The problem » Pick out and copy every line below that has the word "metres".

Records from a collection
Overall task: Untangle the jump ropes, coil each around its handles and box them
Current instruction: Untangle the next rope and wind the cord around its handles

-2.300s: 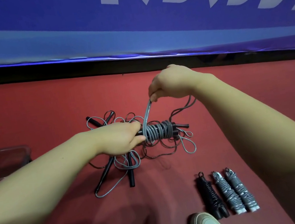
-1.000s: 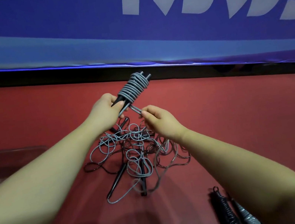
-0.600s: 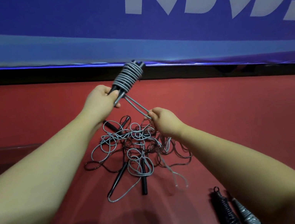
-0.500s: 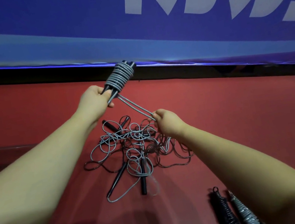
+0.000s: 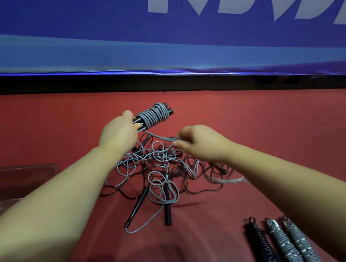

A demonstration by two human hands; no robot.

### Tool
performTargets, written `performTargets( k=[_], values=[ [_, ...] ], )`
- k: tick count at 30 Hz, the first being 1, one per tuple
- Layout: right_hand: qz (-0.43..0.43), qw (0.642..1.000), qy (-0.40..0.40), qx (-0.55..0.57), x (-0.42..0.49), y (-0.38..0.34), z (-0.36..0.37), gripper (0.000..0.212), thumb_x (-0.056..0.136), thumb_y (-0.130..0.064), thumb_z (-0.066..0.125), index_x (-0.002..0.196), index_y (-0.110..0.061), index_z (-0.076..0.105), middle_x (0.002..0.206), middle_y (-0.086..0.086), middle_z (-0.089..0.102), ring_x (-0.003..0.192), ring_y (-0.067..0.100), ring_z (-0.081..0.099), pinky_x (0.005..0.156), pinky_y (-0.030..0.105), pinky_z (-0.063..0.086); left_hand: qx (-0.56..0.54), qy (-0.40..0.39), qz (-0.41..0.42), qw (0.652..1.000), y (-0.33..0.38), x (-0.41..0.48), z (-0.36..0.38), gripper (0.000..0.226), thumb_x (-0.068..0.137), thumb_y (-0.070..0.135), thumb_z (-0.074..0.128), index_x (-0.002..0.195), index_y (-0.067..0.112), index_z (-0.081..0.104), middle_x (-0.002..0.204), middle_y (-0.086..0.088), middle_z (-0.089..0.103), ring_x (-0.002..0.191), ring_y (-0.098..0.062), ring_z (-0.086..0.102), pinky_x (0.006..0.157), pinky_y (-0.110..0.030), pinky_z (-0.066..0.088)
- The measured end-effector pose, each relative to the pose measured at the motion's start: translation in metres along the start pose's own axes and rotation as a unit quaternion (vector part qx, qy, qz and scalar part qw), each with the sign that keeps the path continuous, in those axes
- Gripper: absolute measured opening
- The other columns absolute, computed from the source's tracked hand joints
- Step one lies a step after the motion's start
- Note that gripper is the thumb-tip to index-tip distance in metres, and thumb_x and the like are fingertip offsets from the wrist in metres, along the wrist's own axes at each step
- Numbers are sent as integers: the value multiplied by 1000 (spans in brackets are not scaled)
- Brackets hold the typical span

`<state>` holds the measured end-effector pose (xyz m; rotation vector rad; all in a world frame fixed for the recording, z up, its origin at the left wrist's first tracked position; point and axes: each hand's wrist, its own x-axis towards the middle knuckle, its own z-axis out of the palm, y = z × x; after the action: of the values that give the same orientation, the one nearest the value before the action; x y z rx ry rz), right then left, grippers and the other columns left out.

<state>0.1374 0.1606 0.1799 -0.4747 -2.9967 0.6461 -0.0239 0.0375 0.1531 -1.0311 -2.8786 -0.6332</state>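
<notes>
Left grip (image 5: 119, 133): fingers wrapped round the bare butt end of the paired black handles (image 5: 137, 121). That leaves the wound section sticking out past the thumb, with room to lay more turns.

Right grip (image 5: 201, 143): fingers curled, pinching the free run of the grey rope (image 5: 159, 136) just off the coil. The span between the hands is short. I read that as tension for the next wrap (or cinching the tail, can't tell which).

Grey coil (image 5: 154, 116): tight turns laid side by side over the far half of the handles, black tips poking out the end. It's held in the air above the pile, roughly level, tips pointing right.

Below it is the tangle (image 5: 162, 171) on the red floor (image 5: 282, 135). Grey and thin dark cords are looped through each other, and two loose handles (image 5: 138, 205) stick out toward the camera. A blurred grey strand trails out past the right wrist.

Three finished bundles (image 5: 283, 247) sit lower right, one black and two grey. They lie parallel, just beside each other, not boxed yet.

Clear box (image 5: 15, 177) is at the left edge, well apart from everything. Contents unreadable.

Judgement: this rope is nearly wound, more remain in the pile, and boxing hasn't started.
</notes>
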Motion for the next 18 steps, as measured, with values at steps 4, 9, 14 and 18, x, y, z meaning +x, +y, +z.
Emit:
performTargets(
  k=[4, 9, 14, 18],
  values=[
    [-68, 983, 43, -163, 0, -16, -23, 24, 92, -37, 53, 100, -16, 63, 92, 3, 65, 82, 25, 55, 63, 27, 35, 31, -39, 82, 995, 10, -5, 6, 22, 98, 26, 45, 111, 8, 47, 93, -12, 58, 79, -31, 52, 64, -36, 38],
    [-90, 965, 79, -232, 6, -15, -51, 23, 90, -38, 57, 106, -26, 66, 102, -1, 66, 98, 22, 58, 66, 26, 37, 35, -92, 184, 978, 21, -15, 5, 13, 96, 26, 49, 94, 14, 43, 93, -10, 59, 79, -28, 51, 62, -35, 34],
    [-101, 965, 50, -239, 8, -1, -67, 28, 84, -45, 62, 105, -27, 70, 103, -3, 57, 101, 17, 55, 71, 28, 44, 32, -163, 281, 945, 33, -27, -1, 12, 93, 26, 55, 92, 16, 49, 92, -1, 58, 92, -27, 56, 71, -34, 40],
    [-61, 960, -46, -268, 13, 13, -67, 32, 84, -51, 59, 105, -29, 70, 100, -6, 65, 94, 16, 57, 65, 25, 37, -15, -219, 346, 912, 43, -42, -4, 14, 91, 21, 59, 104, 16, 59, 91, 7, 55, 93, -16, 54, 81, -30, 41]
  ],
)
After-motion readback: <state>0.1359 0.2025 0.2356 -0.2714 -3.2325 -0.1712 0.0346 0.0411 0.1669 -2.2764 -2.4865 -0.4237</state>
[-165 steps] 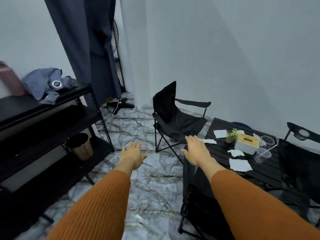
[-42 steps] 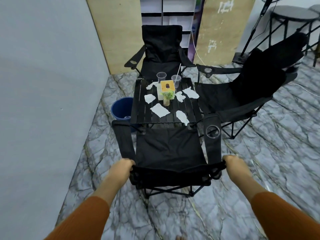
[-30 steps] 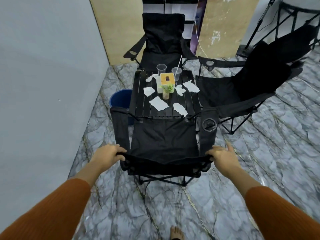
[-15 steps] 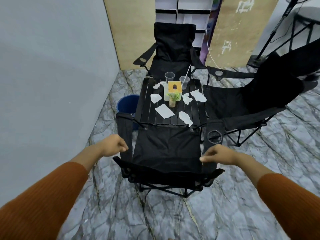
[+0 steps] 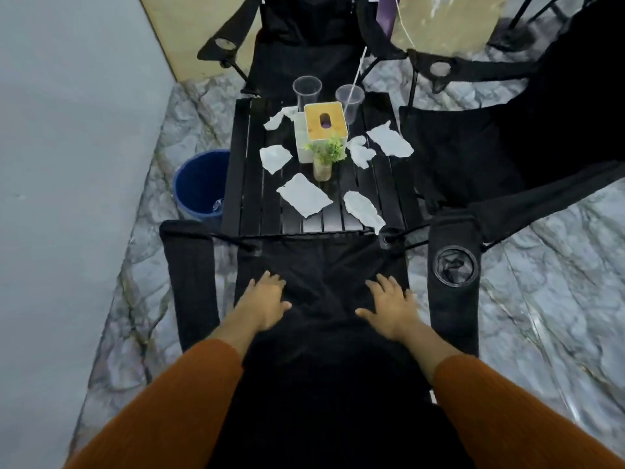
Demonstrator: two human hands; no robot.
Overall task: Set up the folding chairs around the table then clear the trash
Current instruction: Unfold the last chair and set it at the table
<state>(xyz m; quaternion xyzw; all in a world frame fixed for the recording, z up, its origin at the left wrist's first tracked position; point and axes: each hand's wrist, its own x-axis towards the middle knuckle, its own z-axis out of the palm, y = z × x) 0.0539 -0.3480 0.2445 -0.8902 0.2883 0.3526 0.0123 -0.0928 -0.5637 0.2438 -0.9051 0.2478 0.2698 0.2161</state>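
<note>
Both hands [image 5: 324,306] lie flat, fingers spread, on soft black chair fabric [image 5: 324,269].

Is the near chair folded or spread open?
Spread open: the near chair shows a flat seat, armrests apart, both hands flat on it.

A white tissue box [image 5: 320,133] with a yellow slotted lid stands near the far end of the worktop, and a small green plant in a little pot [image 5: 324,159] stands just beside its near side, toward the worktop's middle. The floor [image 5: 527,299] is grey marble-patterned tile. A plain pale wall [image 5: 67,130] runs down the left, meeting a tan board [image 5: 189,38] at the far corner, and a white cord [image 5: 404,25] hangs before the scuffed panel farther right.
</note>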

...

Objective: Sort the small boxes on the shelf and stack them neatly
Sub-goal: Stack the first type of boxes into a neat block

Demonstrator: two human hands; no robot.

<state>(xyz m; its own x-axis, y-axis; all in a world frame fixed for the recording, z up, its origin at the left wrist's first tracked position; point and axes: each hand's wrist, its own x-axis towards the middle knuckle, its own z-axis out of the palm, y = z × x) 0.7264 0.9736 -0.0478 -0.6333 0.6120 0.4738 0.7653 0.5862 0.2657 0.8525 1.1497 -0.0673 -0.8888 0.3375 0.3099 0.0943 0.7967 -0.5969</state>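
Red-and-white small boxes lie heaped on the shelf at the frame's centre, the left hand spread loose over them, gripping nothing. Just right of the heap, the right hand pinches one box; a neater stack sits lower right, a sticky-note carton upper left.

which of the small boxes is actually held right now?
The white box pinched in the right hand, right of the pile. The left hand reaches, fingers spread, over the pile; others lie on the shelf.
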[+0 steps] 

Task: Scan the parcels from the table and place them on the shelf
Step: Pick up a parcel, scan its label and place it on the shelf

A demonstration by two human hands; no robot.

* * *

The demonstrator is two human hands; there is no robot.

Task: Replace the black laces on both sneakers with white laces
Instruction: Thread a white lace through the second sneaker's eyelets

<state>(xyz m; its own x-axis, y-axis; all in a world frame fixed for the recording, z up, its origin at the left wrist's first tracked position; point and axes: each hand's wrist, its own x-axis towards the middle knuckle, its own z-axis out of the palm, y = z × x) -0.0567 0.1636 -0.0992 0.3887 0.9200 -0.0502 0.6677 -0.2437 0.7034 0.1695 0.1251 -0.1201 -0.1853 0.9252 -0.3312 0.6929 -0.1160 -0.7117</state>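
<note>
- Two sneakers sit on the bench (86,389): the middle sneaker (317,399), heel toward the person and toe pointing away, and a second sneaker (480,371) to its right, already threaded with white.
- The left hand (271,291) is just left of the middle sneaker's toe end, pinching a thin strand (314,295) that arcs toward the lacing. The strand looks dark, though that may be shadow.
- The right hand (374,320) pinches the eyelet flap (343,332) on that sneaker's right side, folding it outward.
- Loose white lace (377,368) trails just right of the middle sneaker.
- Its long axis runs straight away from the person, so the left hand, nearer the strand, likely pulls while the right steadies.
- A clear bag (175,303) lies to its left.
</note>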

Problem solution »
- The measured end-effector pose, each relative to the pose measured at the motion's start: translation in metres along the start pose's own axes and rotation as a unit quaternion (vector part qx, qy, qz and scalar part qw), each with the sign that keeps the path continuous, in those axes
- Note that gripper is the thumb-tip to index-tip distance in metres, and thumb_x and the like are fingertip offsets from the wrist in metres, along the wrist's own axes at each step

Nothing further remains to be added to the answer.